» WHAT THE TASK ASKS
This exercise calls for the line with "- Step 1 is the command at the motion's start", the line with "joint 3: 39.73", and all lines between them in the material below, output exactly and with no other lines.

━━━ GIVEN DATA

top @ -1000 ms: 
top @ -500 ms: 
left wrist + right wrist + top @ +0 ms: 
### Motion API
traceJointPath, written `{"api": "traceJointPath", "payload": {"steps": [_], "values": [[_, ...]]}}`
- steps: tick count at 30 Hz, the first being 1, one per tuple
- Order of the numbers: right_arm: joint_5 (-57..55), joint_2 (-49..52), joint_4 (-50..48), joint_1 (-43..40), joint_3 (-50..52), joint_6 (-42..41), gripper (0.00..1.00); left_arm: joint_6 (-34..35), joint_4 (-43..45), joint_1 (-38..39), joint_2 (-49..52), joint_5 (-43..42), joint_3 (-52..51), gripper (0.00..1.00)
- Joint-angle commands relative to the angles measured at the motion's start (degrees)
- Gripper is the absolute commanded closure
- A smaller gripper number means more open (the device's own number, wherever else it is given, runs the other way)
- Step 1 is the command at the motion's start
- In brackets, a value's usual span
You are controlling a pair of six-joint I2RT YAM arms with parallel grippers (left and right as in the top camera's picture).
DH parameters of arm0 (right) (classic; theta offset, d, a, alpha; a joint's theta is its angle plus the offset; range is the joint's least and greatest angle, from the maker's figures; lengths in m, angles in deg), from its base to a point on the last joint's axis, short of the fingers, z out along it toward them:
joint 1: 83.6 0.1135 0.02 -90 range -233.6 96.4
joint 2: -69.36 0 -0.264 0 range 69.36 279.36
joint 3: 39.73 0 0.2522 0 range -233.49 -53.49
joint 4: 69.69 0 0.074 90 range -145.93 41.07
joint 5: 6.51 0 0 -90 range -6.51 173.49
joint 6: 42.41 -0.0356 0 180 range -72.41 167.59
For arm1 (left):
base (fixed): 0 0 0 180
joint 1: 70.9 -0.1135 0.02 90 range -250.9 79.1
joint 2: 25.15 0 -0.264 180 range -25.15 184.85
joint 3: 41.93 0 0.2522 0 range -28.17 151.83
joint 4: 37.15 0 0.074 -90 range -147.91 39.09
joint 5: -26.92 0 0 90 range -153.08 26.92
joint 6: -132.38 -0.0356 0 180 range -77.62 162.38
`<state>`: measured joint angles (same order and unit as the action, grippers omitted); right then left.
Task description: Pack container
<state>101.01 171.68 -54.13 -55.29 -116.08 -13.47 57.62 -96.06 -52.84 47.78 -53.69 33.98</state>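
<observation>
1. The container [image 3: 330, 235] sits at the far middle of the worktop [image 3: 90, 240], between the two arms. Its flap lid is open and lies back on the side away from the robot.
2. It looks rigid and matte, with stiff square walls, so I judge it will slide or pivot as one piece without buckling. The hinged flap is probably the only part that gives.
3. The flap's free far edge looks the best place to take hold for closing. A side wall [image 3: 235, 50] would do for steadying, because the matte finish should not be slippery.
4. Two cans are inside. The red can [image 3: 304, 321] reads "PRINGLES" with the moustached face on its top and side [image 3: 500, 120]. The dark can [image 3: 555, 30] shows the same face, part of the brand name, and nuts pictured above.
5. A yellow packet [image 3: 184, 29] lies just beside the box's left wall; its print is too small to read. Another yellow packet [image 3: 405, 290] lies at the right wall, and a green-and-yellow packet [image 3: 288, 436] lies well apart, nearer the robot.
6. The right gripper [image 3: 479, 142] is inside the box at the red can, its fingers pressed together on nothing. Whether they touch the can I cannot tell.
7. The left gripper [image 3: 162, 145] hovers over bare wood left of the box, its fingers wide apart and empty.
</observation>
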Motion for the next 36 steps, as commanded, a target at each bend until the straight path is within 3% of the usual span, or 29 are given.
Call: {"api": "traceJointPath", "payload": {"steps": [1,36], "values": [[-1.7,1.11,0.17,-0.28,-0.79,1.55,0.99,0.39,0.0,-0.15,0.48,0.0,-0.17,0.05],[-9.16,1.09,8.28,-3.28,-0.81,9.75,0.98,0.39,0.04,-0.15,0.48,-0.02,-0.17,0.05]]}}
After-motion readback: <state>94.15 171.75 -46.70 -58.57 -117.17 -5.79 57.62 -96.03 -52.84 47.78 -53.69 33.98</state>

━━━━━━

» COMPLETED EXERCISE
- Step 1 is the command at the motion's start
- In brackets, a value's usual span
You are controlling a pair of six-joint I2RT YAM arms with parallel grippers (left and right as in the top camera's picture).
DH parameters of arm0 (right) (classic; theta offset, d, a, alpha; a joint's theta is its angle plus the offset; range is the joint's least and greatest angle, from the maker's figures; lengths in m, angles in deg), from its base to a point on the last joint's axis, short of the fingers, z out along it toward them:
joint 1: 83.6 0.1135 0.02 -90 range -233.6 96.4
joint 2: -69.36 0 -0.264 0 range 69.36 279.36
joint 3: 39.73 0 0.2522 0 range -233.49 -53.49

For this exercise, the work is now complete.